Todung mengatakan kepercayaan publik terhadap MK dirusak oleh putusan MK No.90/PUU-XXI//2023. Putusan ini telah merusak tatanan kehidupan bernegara.
"Kalau itu dibiarkan dan kita permisif maka ini jadi preseden buruk yang akan diulangi di masa depan," kata Todung.
Todung mengatakan dirinya melihat perkara ini bukan soal konflik of interest. Sebenarnya perkara itu tidak bisa diuji karena sudah diuji sebelumnya pada perkara yang sama di sidang MK di hari yang sama.
"Banyak yang janggal misal soal legal standing yang tidak ditandatangani. Juga ketidakterbukaan Ketua MK yang tidak mengakui punya benturan kepentingan. Lalu soal Ketua MK sakit atau tidak sakit. What going on what wrong," ucap Todung.
Todung menilai apa yang terjadi saat ini membuat Indonesia set back ke situasi sebelum 1998. Menurutnya, kalau bangsa Indonesia ingin merawat kehidupan bernegara maka harus mengembalikan kepercayaan publik terhadap lembaga MK.
Soal kemungkinan apakah putusan MK No 90/PUU-XXI/2023 bisa dibatalkan, Todung menjawab bila melihat pandangan konservatif maka putusan MK tidak bisa diubah. Namun, gugatan terhadap putusan MK No 90/PUU-XXI/2023 yang diajukan Deny Indrayana dan Zainal Arifin Mochtar bisa saja MK mengubah putusan MK tersebut.

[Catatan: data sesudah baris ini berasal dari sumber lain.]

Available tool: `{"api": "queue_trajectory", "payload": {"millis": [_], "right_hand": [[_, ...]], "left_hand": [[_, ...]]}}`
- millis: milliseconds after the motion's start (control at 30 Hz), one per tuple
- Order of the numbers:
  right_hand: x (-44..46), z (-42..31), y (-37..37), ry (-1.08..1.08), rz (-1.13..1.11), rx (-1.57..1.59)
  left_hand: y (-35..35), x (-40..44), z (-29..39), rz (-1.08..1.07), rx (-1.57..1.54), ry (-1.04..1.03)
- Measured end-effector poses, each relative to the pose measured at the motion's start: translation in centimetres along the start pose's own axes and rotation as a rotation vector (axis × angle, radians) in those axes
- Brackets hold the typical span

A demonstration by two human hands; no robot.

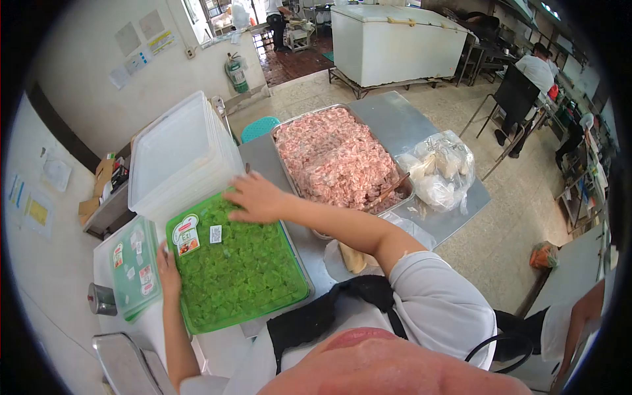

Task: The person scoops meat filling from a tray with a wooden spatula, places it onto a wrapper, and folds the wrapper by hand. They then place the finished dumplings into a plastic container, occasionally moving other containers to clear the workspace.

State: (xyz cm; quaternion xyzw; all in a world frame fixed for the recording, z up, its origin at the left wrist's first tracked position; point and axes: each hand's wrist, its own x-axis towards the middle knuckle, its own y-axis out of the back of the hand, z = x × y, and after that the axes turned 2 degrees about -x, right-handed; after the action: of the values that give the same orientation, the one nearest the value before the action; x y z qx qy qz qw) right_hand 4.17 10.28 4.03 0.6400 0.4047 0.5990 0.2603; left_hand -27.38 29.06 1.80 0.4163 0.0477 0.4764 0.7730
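Observation:
Green pieces fill a shallow box with a green rim and a clear cover (237, 270), which bears a brand label and a small white sticker. My right hand (255, 199) rests on the far edge of this box, fingers spread. At the box's left edge is my left hand (168, 266), its fingers partly hidden and the grip hard to make out. Beyond and to the right, a large metal tray (284, 161) holds a heap of pink minced meat (339, 155), with a brown handle sticking out at its near right corner.
Stacked clear lids (178, 155) stand behind the box. Green-tinted lids (137, 263) and a metal cup (102, 299) lie left. A plastic bag of pale pieces (441, 168) sits on the metal table (395, 118). A person (536, 72) sits far right; another stands near right.

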Motion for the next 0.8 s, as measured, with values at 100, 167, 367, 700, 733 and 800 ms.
{"api": "queue_trajectory", "payload": {"millis": [100,167,367,700,733,800], "right_hand": [[-4.5,-5.6,2.1,0.152,-0.1,0.109],[-7.2,-9.3,4.5,0.263,-0.232,0.203],[-9.2,-12.1,6.4,0.417,-0.412,0.209],[-9.6,-12.9,5.8,0.257,-0.293,0.301],[-9.9,-12.2,5.6,0.256,-0.295,0.309],[-10.7,-10.6,5.4,0.094,0.133,0.266]], "left_hand": [[2.4,-6.9,3.0,-0.08,-0.141,0.067],[3.6,-10.1,4.5,-0.115,0.116,0.06],[2.8,-11.7,5.8,0.049,-0.141,0.127],[2.2,-11.9,3.4,0.113,-0.365,0.188],[2.2,-11.9,2.8,0.123,-0.522,0.256],[2.4,-12.2,2.4,0.126,-0.667,0.313]]}}
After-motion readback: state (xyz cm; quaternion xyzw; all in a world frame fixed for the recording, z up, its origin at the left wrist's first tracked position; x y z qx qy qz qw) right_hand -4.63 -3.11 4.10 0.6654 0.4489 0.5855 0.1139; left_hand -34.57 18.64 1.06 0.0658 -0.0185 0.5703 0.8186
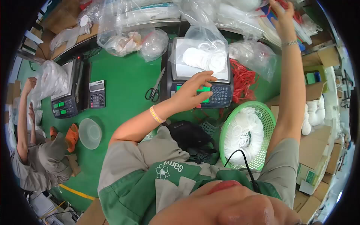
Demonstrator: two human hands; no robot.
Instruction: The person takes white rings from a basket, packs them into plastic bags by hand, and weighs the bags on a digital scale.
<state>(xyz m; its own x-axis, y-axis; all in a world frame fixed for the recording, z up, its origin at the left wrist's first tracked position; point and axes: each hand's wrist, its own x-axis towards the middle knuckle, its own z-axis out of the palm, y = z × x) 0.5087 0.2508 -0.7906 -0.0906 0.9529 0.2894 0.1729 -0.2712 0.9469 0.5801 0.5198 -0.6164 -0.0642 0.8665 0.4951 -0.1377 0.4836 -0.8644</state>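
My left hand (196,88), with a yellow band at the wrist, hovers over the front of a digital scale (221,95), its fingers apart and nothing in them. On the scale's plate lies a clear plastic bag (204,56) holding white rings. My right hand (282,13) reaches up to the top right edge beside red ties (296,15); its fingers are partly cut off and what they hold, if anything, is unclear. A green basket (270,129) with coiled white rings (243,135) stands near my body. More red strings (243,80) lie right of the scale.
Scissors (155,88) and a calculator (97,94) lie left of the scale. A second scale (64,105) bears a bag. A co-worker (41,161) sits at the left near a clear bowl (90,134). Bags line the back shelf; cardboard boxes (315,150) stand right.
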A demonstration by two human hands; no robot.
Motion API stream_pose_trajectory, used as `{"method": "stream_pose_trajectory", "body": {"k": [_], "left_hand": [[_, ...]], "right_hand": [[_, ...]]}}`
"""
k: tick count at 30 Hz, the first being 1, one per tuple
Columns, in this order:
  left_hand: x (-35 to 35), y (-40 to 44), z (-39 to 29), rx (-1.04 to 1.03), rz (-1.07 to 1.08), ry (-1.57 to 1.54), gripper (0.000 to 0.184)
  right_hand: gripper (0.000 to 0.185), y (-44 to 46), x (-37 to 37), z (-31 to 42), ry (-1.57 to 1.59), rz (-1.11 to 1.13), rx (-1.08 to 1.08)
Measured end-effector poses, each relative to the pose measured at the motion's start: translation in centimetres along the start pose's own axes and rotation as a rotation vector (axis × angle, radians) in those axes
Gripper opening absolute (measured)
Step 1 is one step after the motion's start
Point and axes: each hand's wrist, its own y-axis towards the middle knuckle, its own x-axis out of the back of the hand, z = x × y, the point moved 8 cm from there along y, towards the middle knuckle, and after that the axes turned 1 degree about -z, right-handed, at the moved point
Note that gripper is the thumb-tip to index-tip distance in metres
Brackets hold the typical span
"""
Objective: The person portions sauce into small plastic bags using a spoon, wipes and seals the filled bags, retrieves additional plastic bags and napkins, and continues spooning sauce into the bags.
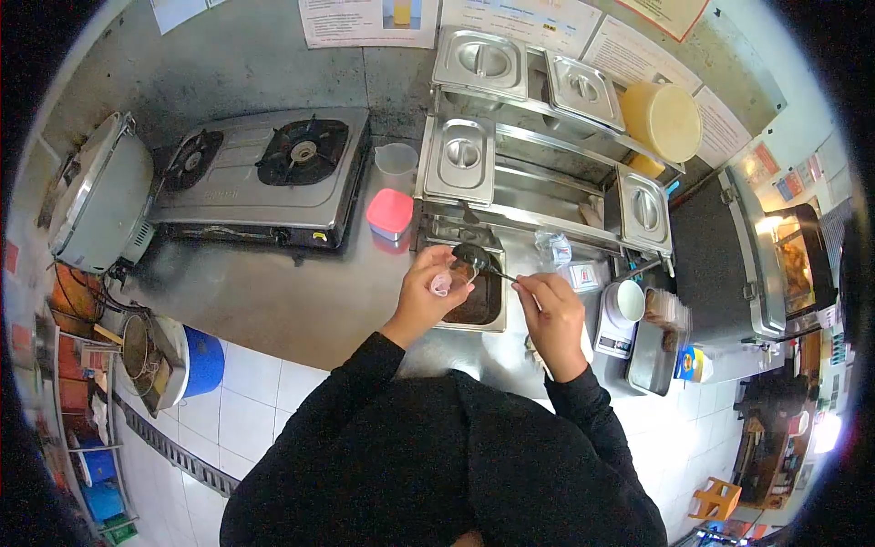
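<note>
In the head view my left hand (pixel 427 296) is closed around a small clear plastic bag or cup (pixel 463 273); which of the two I cannot tell. Something pale pink and rolled (pixel 440 283) shows between the same fingers. My right hand (pixel 554 319) pinches the thin handle of a black ladle (pixel 471 256). The ladle's bowl is at the mouth of the clear plastic piece. Below both hands sits a rectangular steel pan (pixel 502 319) with dark brown contents, partly hidden by my left hand.
A two-burner gas stove (pixel 264 182) stands left, beside a pink-lidded tub (pixel 390 211). Lidded steel pans (pixel 460 159) fill a rack behind my hands. At right are a scale (pixel 614 339) with a white bowl (pixel 624 303), and a steel tray (pixel 649 360).
</note>
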Motion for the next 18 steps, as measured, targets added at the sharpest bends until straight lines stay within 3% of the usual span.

Sebab seharusnya MK hanya bisa berfungsi sebagai negatif legislatif dan tidak bisa membuat norma baru.
"Namun apakah ada keberanian hukum dari hakim-hakim MK untuk melakukan itu? Pandangan konservatif tidak ada putusan MK yg bisa digugat. Tapi melihat proses dan kejanggalan maka itu bisa dilakukan," kata Todung.